Als Folge von schweren Cyberattacken könnten Raketenangriffe drohen, so US-Präsident Joe Biden. (Symbolbild) Quelle: imago images/ITAR-TASS

Cyberangriffe sind eine ernst zu nehmende Kriegsgefahr

Berlin. Ein Computerfehler in der Sowjetunion hätte 1983 fast zum Ausbruch eines Atomkrieges geführt. Das Warnsystem der Sowjets meldete den Start mehrerer Atomraketen aus den USA. Wohl nur durch die schnelle und richtige Einschätzung des Alarms als Fehler durch den sowjetischen Oberst Stanislaw Petrow wurde ein „Gegenschlag“ verhindert.

Auch heute drohen Computer zum Ausbrechen von Kriegen zu führen. Nur sind es keine Pannen in Frühwarnsystemen, die derzeit Sorgen bereiten, sondern zunehmend gefährliche Cyberangriffe. Eine solche Attacke weitreichender Art könne in einem Krieg der USA mit einer Großmacht enden, warnte US-Präsident Joe Biden am Dienstag. Er meint damit vor allem Russland und China.

Mit digitalen und metallenen Waffen

Staaten nutzen Cyberangriffe längst zur Spionage, oder auch als Waffe zur Sabotage ihrer Feinde. Die Gefahr, dass eine staatliche Hackergruppe es einmal zu weit treibt, ist real: Was, wenn die digitale Infrastruktur eines Landes so stark getroffen wird, dass dessen Regierung den Angriff als kriegerischen Akt betrachtet? Ein Gegenschlag mit Kampfjets und Raketen und nicht nur mit digitalen Waffen ist ein bedrohliches Szenario.
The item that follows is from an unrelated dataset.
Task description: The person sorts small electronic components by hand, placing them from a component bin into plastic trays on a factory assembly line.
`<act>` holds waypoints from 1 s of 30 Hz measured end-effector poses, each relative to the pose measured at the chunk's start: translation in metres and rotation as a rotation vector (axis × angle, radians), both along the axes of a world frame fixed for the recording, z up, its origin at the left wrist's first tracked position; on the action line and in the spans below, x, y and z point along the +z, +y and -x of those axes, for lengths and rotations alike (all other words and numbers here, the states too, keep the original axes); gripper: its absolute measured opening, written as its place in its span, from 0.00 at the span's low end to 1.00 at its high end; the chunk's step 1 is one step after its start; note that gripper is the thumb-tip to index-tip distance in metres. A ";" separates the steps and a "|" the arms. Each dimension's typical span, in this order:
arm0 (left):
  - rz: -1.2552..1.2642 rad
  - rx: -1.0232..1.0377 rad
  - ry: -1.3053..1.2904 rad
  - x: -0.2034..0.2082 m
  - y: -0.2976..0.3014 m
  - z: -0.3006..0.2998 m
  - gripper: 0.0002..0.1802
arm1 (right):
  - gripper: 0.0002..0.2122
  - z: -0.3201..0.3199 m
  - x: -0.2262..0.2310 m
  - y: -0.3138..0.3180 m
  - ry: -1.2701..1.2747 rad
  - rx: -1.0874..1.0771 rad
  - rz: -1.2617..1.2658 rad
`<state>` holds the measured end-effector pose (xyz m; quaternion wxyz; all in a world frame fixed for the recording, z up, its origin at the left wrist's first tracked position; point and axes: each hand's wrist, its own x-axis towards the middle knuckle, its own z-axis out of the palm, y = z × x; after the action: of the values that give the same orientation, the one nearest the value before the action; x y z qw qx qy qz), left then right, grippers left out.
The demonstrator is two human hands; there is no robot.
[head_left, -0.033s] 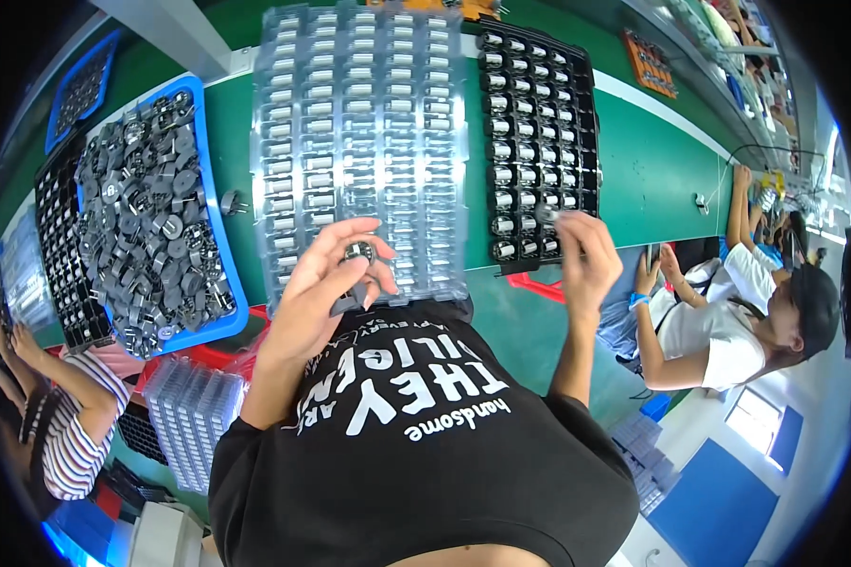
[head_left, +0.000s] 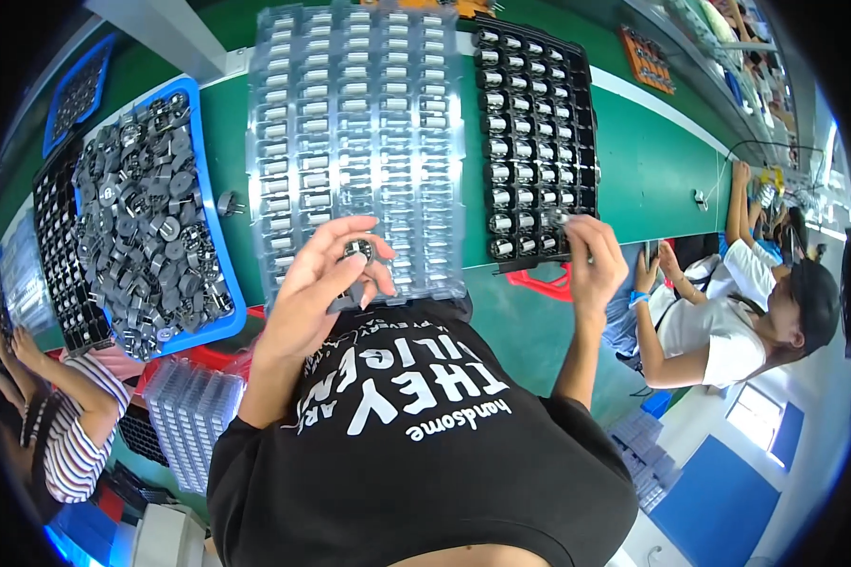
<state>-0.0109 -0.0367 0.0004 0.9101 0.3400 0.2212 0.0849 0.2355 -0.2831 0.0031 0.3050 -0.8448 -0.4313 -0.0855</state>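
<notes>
Over the near edge of a clear blister tray [head_left: 355,142], a small round dark part [head_left: 357,250] is pinched in the fingertips of the left hand [head_left: 321,288]; a small metal part [head_left: 558,218] is gripped by the right hand [head_left: 591,260] at the black tray [head_left: 539,132] on the green tabletop [head_left: 652,170]

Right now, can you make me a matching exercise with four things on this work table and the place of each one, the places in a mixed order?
Things:
1. blue bin of dark round parts
2. clear plastic tray
3. black tray
4. small round part

Places:
A. in the middle of the green table, in front of the person
B. between the fingertips of the left hand
C. at the right, where the right hand reaches its near edge
D. at the left of the clear tray

Pairs: 1-D, 2-A, 3-C, 4-B
</notes>
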 end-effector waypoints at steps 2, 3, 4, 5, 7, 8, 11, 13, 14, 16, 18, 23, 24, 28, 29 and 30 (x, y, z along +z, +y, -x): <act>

Der globalen Sicherheit täte es gut, würden die Weltmächte sich gemeinsam auf Mäßigung einigen. In Aussicht steht das jedoch nicht.

Und auch abseits von Kriegsgefahren werden Cyberangriffe zunehmend zur Bedrohung: Das zeigen die sich weltweit häufenden Attacken auf Unternehmen, Krankenhäuser und öffentliche Einrichtungen. Auch politische Institutionen, Parlamente und Parteien sind davon betroffen.

Letzten Endes also: die Demokratie. Nicht vor allem kann der Staat schützen. Letztendlich liegt es auch an den Bürgerinnen und Bürgern, an Politiker und Politikerinnen und Mitarbeiterinnen und Mitarbeitern von Unternehmen, die Gefahr digitaler Angriffe ernst zu nehmen. Denn eine schützende Kette ist oft nur so stark wie ihr schwächstes Glied.